§ TASK ITEM
Your answer should be the lines from the start of the records through the line with "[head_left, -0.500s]", copied word for word.
======
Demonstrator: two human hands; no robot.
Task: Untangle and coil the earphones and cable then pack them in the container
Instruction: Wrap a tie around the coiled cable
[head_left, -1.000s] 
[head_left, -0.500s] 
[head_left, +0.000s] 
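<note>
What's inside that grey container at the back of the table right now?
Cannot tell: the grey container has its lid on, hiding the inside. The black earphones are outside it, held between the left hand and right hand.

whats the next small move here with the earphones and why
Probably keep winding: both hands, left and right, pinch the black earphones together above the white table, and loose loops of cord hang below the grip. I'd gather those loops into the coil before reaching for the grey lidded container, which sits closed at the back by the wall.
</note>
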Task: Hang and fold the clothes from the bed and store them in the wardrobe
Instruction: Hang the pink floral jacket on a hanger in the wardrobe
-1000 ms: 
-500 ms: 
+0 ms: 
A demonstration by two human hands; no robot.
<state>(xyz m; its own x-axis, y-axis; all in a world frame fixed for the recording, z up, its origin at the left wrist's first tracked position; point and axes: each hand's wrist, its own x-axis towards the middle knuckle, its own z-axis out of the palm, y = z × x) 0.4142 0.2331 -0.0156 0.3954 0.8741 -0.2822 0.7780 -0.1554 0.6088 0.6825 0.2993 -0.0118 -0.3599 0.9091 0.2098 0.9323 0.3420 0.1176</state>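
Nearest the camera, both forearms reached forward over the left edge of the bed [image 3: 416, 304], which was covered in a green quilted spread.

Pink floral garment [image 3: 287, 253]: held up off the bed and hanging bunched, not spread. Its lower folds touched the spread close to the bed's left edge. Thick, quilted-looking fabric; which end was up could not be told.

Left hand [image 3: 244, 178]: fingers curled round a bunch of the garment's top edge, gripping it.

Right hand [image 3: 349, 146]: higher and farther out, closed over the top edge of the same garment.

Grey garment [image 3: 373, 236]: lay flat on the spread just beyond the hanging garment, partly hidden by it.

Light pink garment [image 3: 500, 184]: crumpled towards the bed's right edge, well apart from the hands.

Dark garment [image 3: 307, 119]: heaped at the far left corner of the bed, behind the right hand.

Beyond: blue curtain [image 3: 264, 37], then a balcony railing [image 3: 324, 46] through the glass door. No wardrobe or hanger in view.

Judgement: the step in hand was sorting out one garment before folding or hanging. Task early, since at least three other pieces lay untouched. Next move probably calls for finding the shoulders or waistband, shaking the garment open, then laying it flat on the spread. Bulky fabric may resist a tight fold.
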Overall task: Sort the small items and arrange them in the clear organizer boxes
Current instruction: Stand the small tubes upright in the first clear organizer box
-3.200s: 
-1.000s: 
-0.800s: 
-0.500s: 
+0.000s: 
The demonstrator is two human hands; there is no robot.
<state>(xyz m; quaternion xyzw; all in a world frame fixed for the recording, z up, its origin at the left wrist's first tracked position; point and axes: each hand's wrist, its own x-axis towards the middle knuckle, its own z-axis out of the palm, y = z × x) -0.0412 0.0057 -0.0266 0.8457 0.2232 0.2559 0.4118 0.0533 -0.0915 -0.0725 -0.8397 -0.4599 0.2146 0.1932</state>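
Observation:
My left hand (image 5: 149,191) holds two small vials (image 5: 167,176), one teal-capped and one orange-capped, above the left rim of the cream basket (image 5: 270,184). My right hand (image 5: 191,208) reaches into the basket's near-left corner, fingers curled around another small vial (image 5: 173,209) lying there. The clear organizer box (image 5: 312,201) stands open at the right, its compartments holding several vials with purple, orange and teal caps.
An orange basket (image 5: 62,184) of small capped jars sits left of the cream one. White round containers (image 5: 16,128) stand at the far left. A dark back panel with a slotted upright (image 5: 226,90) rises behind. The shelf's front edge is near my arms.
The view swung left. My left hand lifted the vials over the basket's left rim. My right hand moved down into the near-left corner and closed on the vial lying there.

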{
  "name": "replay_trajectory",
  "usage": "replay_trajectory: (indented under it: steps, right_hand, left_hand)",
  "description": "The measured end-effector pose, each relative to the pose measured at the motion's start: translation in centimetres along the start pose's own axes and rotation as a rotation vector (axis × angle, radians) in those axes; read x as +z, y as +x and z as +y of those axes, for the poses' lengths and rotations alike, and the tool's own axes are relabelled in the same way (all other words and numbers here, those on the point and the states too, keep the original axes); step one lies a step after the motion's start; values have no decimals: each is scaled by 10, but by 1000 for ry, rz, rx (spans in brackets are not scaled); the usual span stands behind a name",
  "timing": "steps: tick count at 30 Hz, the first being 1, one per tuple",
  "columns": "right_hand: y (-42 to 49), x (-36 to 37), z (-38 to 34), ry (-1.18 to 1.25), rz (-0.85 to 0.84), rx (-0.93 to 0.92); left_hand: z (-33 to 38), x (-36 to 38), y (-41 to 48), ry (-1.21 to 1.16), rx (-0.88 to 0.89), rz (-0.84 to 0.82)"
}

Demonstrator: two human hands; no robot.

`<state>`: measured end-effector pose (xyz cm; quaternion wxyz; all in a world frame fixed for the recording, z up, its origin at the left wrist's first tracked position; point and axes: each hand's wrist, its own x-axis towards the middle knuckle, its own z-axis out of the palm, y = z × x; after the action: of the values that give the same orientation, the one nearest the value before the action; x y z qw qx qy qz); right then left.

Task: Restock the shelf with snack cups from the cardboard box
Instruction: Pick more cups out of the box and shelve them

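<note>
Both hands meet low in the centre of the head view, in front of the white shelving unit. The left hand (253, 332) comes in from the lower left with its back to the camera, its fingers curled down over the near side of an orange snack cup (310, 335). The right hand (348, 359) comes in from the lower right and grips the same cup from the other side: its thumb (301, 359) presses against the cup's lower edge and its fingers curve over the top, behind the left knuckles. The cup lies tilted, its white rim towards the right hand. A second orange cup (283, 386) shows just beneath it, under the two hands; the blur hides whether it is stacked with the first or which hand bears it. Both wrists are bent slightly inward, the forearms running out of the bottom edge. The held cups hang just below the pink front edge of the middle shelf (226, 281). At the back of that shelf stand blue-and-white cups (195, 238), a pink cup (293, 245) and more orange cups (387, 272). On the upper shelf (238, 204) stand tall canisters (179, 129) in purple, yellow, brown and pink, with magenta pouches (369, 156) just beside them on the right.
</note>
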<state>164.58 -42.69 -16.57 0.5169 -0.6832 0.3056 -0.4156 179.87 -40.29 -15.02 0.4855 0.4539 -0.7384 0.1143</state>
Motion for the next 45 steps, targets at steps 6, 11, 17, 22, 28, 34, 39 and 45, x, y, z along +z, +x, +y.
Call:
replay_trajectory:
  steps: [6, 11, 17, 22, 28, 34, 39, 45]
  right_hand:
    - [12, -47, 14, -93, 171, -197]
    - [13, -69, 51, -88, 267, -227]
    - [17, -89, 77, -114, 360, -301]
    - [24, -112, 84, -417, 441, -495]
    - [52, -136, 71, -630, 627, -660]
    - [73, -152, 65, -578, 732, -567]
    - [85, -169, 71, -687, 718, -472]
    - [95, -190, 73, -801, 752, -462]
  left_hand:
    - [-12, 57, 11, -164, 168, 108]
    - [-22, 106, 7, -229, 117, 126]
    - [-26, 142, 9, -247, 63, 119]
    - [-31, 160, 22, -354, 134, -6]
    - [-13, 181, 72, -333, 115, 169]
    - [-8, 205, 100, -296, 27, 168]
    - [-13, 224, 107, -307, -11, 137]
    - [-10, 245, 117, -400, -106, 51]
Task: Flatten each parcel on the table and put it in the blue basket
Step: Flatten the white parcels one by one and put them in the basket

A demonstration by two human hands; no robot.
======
§ TASK RESULT
Demonstrator: two human hands; no robot.
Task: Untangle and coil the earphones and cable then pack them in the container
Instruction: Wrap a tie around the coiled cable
[head_left, -1.000s] 
[head_left, -0.500s] 

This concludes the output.